Nelson’s pinup-worthy new house sports six bedrooms, eight fireplaces, one huge third-floor ballroom, and a four-car garage. (That last, sadly, will need to be expanded to contain Nelson’s seven vintage Jeep Wagoneers.) The day after the $450,000 purchase, Nelson was the subject of an article in the Toledo Blade: “Old West End House Resets Price Record,” the headline blared.

“I’ll probably spend a couple years living that down,” he mourns.

Nelson’s decision to skip town was partly fueled by the recent emigration of several of his close friends, including Last Train Home’s Eric Brace. But it was also driven in part by Nelson’s need for a new distraction: With nearly 10,000 square feet to furnish, Nelson muses, “I’ll have space for every kooky project I ever thought of. I’m sure I’ll have themed bedrooms.”

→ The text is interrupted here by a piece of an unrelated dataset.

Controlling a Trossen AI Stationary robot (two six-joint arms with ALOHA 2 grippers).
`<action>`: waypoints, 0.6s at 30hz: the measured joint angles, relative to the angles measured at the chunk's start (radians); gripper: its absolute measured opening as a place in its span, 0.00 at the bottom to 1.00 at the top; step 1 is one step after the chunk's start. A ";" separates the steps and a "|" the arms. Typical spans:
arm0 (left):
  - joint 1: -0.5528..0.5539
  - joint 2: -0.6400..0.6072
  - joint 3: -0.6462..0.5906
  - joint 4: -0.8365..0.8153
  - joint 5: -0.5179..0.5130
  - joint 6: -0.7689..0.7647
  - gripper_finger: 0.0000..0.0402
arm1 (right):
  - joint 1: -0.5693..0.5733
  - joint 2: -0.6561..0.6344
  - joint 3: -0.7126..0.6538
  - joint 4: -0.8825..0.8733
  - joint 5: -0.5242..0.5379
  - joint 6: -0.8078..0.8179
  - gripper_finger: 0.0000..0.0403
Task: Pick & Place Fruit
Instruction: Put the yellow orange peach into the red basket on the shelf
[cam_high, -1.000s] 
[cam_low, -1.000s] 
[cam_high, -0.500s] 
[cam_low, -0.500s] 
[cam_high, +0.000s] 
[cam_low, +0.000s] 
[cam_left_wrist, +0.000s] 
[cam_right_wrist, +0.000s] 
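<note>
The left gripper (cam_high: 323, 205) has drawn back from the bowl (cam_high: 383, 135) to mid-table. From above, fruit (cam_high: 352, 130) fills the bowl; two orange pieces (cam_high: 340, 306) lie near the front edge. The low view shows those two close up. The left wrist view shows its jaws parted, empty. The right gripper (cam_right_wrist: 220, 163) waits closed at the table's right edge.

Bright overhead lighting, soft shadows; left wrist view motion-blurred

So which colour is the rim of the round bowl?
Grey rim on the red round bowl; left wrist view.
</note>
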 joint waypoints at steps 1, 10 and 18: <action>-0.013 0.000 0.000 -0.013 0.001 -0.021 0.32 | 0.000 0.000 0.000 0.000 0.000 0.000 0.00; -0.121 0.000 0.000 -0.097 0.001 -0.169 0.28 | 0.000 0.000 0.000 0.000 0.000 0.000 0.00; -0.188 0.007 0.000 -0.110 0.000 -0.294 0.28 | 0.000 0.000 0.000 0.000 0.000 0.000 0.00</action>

In addition to taking his silk-screening equipment out of storage, the Minor Threat/High Back Chairs rocker will be able to set up his drums for the first time in 11 years. He estimates an immediate need for 11 sofas, and he excitedly counts off the house’s various other possibilities: “A room just for storing wood. And another room just for woodworking. And another room just for Jeep parts. It’s gonna be like heaven….I’m very excited about the basement.”

All this home talk has Nelson’s friends speculating. “Ian [MacKaye, co-founder of Dischord and Minor Threat bandmate] thinks I’m gonna be collecting houses now,” says Nelson. “I can’t afford to be collecting houses.”

After the merest pause, though, he continues: “I would love to buy the house immediately behind me….”

At a going-away party, Nelson presides over a teeming back yard: Former members of such seminal Dischord bands as Government Issue and Marginal Man—plus representatives of the Slickee Boys, Tuscadero, Velocity Girl, Cigarbox Planetarium, and others—have turned up for the event, which Nelson, typically, has organized as a mini-exhibition. The garage wall is covered with blown-up photos of the newly rechristened “Paddock-Nelson” house. There is a Toledo information booth, a display charting Nelson’s historic Dischord days, an array of his various IDs and driver’s licenses, and a board touting “What I’ll Miss Most About D.C.” And there’s a freshly built “Kiss Jeff Nelson Good-bye” booth, which sees much action as the night progresses.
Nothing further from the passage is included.